◆ Dataset extract ◆
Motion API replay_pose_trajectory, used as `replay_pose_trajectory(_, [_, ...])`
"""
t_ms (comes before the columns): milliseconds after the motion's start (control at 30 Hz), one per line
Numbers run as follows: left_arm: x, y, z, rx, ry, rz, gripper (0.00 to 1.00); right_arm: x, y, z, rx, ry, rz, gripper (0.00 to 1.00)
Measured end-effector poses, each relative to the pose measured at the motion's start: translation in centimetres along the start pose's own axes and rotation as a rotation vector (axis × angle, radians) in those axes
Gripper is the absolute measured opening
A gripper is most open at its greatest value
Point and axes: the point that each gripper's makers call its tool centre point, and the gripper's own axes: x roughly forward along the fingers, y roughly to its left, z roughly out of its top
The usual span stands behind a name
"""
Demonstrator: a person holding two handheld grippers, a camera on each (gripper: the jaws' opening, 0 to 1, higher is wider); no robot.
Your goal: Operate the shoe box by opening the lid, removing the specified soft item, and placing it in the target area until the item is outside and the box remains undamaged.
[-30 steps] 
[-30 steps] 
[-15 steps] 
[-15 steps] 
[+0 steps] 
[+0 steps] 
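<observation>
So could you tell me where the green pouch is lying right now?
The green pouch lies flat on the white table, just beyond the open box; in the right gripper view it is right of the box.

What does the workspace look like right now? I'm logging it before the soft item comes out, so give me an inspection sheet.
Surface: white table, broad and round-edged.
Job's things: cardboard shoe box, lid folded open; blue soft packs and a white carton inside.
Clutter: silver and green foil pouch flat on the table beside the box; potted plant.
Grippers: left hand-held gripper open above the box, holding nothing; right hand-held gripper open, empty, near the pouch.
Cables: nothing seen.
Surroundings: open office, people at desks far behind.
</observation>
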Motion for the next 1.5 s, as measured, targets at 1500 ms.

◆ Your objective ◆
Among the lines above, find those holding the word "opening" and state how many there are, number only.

◆ Exercise solution ◆
3